Why random drop some edges can avoid segmentation fault?

LukeLIN-web commented 1 year ago

https://github.com/snap-stanford/ogb/blob/a47b716f7e972f666eae9909ee0f922cd0f9d966/examples/nodeproppred/papers100M/node2vec.py#L57

I met some problems when I tried to run graphsage in the papers100M dataset. Could anybody give me some advice?

Traceback (most recent call last):
  File "/opt/conda/lib/python3.8/site-packages/torch_geometric/nn/conv/message_passing.py", line 239, in __lift__
    return src.index_select(self.node_dim, index)
RuntimeError: CUDA error: an illegal memory access was encountered
CUDA kernel errors might be asynchronously reported at some other API call,so the stacktrace below might be incorrect.
For debugging consider passing CUDA_LAUNCH_BLOCKING=1.
Traceback (most recent call last):
  File "quiver_benchmark.py", line 82, in train
    out = model(x[n_id], adjs)
ValueError: Encountered a CUDA error. Please ensure that all indices in 'edge_index' point to valid indices in the interval [0, 951644) in your node feature matrix and try again.

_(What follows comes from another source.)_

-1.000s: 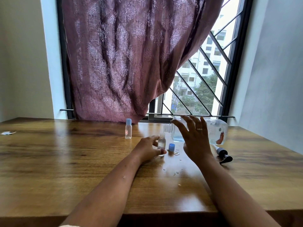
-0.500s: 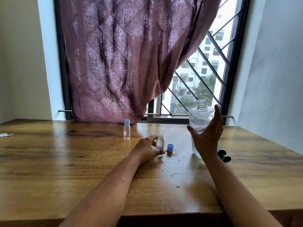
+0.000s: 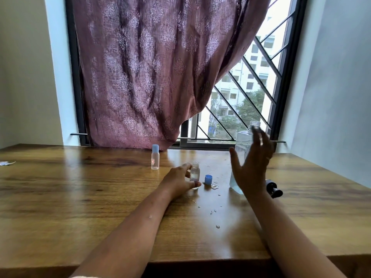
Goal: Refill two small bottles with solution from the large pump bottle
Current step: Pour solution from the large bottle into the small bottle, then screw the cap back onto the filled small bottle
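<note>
An uncapped small clear bottle (image 3: pixel 195 174) stands on the wooden table (image 3: pixel 80 197), with my left hand (image 3: pixel 177 181) gripping it between thumb and fingers. Its blue cap (image 3: pixel 208 179) lies just to the right. A second small bottle (image 3: pixel 155 157), with a blue cap on, stands further back to the left. The large clear bottle (image 3: pixel 242 143), with no pump on it and some bluish liquid at the bottom, stands upright at the right. My right hand (image 3: pixel 251 169) hovers in front of it with fingers spread and blurred. The black pump head (image 3: pixel 273 187) lies on the table behind my right wrist.
Spilled drops (image 3: pixel 214 211) dot the table between my arms. A scrap of paper (image 3: pixel 6 163) lies at the far left edge. A purple curtain (image 3: pixel 140 77) hangs over the barred window right behind the table.
The large bottle went from tipped on its side in my right hand to standing upright. My right hand has let it go and lifted. My left hand has stayed on the small bottle.
</note>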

  File "/opt/conda/lib/python3.8/site-packages/torch_geometric/nn/aggr/base.py", line 126, in __call__
    if index.numel() > 0 and dim_size <= int(index.max()):
RuntimeError: CUDA error: an illegal memory access was encountered

weihua916 commented 1 year ago

Most likely because PyTorch did not support the tensor with such a large size. We needed to drop some elements so that PyTorch ran fine. I am not sure if dropedge is needed in the latest Pytorch, so it may be worth a try without the hack.

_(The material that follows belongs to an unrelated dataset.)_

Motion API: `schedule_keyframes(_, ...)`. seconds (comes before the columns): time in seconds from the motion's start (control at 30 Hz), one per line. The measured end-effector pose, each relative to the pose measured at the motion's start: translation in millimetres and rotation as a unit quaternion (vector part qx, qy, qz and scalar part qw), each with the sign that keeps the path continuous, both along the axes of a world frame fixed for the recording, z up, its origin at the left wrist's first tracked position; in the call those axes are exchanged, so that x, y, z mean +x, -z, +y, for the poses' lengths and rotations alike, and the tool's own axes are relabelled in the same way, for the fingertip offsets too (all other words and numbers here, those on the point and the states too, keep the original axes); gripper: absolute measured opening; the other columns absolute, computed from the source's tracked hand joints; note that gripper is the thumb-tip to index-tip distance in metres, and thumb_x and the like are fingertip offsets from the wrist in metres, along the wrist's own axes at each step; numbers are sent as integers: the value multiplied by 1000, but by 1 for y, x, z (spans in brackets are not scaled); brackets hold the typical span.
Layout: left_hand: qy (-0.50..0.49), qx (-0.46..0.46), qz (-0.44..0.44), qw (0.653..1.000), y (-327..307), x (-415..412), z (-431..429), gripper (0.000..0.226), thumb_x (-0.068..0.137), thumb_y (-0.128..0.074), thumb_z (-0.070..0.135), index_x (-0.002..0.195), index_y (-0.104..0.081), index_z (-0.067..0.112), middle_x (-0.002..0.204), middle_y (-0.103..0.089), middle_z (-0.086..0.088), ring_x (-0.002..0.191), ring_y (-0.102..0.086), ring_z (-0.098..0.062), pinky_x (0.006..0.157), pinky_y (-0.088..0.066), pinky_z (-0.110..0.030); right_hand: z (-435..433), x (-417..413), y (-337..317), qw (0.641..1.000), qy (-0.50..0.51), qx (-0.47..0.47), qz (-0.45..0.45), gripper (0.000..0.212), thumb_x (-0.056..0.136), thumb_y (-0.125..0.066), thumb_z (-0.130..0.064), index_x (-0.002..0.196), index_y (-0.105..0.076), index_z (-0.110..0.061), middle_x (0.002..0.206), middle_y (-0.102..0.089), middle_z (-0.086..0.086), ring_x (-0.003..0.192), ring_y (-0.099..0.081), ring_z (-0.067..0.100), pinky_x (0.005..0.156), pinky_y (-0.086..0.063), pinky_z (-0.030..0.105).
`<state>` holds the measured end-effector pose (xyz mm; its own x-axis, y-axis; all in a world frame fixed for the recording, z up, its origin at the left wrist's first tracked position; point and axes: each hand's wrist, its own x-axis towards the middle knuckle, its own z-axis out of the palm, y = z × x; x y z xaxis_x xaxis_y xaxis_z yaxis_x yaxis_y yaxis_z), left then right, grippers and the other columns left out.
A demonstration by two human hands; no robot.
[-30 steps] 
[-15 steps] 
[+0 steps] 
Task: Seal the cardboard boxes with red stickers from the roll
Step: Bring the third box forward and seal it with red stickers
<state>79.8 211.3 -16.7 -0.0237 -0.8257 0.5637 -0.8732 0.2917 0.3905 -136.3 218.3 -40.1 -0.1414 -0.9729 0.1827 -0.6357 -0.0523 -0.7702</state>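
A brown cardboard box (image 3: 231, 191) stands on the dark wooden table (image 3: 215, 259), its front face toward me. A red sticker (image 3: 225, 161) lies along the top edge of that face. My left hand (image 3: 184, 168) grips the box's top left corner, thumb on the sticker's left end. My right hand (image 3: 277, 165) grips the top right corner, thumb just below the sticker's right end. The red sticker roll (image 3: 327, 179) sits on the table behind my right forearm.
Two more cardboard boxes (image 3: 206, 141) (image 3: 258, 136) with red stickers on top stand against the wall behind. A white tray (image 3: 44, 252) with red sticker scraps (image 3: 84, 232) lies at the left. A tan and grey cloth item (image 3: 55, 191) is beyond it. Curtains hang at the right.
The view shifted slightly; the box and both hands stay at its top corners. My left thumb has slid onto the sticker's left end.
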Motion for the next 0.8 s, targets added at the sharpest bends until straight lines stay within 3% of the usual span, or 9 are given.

Also, you are pointing to the node2vec code. Can you point us to the graphsage code you used?

LukeLIN-web commented 1 year ago

Most likely because PyTorch did not support the tensor with such a large size. We needed to drop some elements so that PyTorch ran fine. I am not sure if dropedge is needed in the latest Pytorch, so it may be worth a try without the hack.

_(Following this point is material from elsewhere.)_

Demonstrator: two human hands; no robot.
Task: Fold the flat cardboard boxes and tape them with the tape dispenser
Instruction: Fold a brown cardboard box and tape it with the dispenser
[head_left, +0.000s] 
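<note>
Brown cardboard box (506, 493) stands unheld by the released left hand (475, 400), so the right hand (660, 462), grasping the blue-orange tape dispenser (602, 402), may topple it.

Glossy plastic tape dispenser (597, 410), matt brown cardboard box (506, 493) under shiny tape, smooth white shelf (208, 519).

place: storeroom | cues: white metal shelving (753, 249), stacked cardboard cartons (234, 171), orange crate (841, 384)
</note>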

Also, you are pointing to the node2vec code. Can you point us to the graphsage code you used?

It seems that the sampler can sample and avoid large-size problems. But I met another problem.

class SAGE(torch.nn.Module):

    def __init__(self,
                 in_channels,
                 hidden_channels,
                 out_channels,
                 num_layers=2):
        super(SAGE, self).__init__()
        self.num_layers = num_layers

        self.convs = torch.nn.ModuleList()
        self.convs.append(SAGEConv(in_channels, hidden_channels))
        for _ in range(self.num_layers - 2):
            self.convs.append(SAGEConv(hidden_channels, hidden_channels))
        self.convs.append(SAGEConv(hidden_channels, out_channels))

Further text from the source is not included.